In the world of medical procedures, there's no such thing as "risk-free." Even the most routine, innocuous procedures can lead to serious complications or, sometimes, death. The challenge for health professionals and patients is to use all of the available evidence and information to balance the potential benefits of a treatment with the likelihood of risk.
Not enough women with pelvic organ prolapse or stress urinary incontinence are being given that opportunity, according to several urologists. As a result, some have to live with painful, lifelong consequences that could have been avoided if they had had all of the facts.
Pelvic organ prolapse (POP) occurs when pelvic organs, such as the bladder or rectum, bulge into or through the vagina. It can be caused in a number of ways, including childbirth, changes during menopause or from being overweight, and can lead to serious discomfort and other problems, such as difficulty urinating and painful intercourse. Women with stress urinary incontinence (SUI) leak urine when they cough, sneeze, laugh or at other times when pressure is placed on the bladder; it, too, is often caused by childbirth.
In the late 1990s, a type of surgical mesh that could be implanted through the vagina to lift and support the bladder became a standard treatment for both conditions. Mesh, usually made of plastic, was less invasive than alternative surgeries and allowed women to be treated and return home the same day.
Within a few years, the U.S. Food and Drug Administration and Health Canada began receiving alarming reports of side effects linked to mesh surgery. Some women reported extreme, debilitating pain, infection, bleeding and painful intercourse. In many women, the mesh eroded through vaginal tissues and perforated other organs. Because the mesh is considered a permanent implant that grows into a woman's tissues "like Velcro," it is very difficult to remove and many women have to live with excruciating pain for life, says Dr. Howard Fenster, a clinical professor in the department of urologic services at the University of British Columbia.
There's not a very broad awareness that these problems exist because few women are eager to go public with their personal accounts of incontinence or extreme pelvic pain following surgery. But in reality, this is an issue that affects many women.
According to data from the Canadian Institute for Health Information, more than 25,000 women underwent treatment for SUI in 2010 and 93 per cent of those involved surgical mesh. Another 5,000 women had surgery for POP and about 30 per cent involved mesh.
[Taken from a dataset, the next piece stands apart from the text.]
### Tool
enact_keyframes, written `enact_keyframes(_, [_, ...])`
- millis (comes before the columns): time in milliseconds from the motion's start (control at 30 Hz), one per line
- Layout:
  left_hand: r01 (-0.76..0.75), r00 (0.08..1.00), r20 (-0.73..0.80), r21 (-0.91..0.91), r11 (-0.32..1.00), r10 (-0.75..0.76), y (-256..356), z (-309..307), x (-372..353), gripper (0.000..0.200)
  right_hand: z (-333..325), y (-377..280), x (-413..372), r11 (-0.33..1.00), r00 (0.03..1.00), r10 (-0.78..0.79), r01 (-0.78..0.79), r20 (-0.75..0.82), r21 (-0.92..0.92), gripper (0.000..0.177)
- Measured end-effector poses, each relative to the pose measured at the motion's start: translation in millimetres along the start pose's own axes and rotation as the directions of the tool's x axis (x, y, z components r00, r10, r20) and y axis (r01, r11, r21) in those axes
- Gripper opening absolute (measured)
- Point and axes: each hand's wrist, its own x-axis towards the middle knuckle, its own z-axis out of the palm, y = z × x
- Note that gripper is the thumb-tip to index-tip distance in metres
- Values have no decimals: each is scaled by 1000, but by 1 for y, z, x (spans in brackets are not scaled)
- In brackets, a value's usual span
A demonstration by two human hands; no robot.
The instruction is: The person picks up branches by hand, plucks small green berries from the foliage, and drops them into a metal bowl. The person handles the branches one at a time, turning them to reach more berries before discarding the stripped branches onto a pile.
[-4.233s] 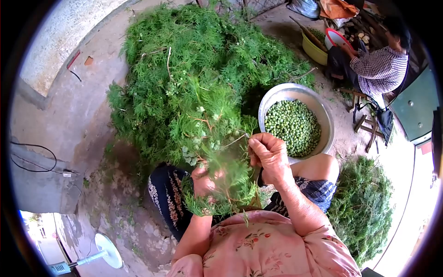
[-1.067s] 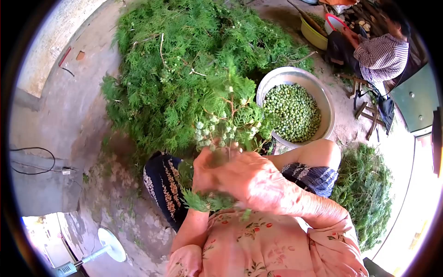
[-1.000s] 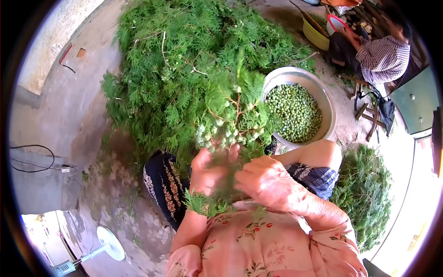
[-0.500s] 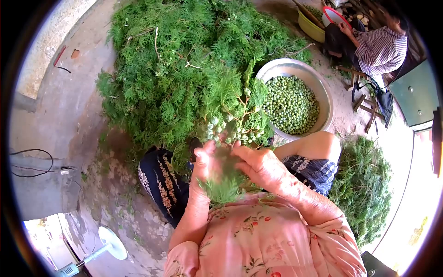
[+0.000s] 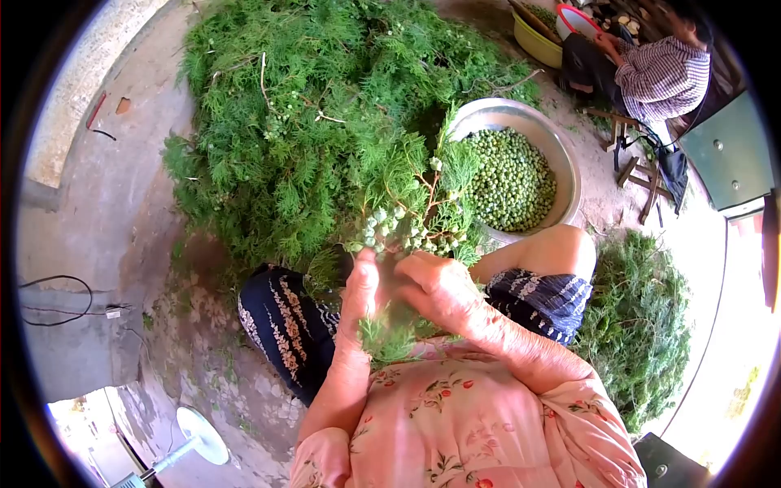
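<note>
A leafy conifer sprig (image 5: 435, 195) with pale green, knobbly cones (image 5: 382, 224) points away from me in front of my lap. My left hand (image 5: 360, 289) is closed around its lower part, thumb up beside the cones. Bent over the same stem, my right hand (image 5: 443, 289) has its fingers curled close to the cones; the fingertips are partly blurred. Loose feathery foliage (image 5: 390, 335) hangs below both hands, over my lap. Just beyond my right knee stands a wide metal basin (image 5: 569, 163), with many round green cones (image 5: 512, 179) in it.
A large heap of cut conifer branches (image 5: 277, 138) lies ahead. More greenery (image 5: 639, 325) is piled at right. At the upper right, a person (image 5: 663, 77) sits by a yellow basin (image 5: 537, 45) and a wooden stool (image 5: 639, 175). A white fan (image 5: 202, 435) stands lower left.
The whole view has shifted slightly. My right hand has moved a little closer to my left at the stem, and the hanging foliage has swung. The sprig stays held.
</note>
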Motion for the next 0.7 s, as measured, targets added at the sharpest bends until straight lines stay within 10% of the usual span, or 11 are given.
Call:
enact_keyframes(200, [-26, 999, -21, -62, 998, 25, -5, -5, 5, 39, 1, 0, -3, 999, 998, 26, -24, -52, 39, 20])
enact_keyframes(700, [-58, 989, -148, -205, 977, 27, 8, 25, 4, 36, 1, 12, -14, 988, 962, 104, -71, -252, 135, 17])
Health Canada says that, from 1999 to April, 2014, there were nearly 250 reports of incidents tied to vaginal mesh. The actual number of incidents is likely higher because adverse-event reporting is not mandatory for doctors or patients. Although manufacturers are supposed to tell Health Canada about adverse events, the companies will only hear about problems reported to them by doctors and patients.
In 2008, the U.S. FDA issued a warning about the risk of complications tied to mesh surgery for POP and SUI. Health Canada issued its own warning to doctors two years later and urged them to read the labels on surgical mesh products and talk to patients about possible risks. In the United States and, to a lesser extent, in Canada, women launched lawsuits against the mesh manufacturers. In September, a Texas jury ordered one manufacturer, Boston Scientific, to pay $73-million (U.S.) to a woman who suffered nerve damage and constant pain following mesh surgery to treat urinary leakage four years ago.
Since the initial 2008 advisory, the FDA has issued subsequent warnings and said that serious complications tied to pelvic organ prolapse mesh surgery are more common than previously believed. In Canada, several urologists report that because of those risks, some products have been removed from the market and mesh is used less often for POP surgery.
Mesh is still commonly used for stress urinary incontinence and many specialists say the risks of using it are lower for that procedure. But others say they continue to have reservations. They suggest mesh is still being used too widely for POP surgery and that there are growing concerns the risks of using mesh to treat incontinence may be higher than previously thought.
Dr. Chasta Bascu, a urologist based in Victoria, says there is "increasing controversy" tied to surgical mesh used for incontinence.
What's even more alarming is that with no mandatory reporting requirements or national database to track side effects, the true scope of problems tied to surgical mesh is not known.
After several years of silence on the issue, Health Canada issued a public statement in May – a few days after being questioned by The Globe and Mail about the safety of mesh products – stating it is reviewing the safety warnings on mesh products. (That review is continuing.)
In the meantime, how many women facing a decision on mesh surgery are fully informed of the potential problems and the fact there is ongoing controversy over risk?
Specialists such as Fenster and Bascu agree that surgical mesh can help many women, but fear that too many aren't getting the full story before making their decision. Fenster said he recently treated a woman who was left unable to urinate following implantation of surgical mesh. She was angry at her doctor for failing to tell her about the risks.
Finding a balanced opinion on this topic is difficult. Most of the websites recount horror stories linked to mesh surgery, while others gloss over safety concerns. And with its vague updates, Health Canada is failing to provide Canadians with definitive information.
What women need is to be able to have a frank conversation with health-care professionals who are equipped with timely research and decisive conclusions from Health Canada. Otherwise, we're denying women the ability to properly measure benefits versus risks on an extremely sensitive and potentially painful subject.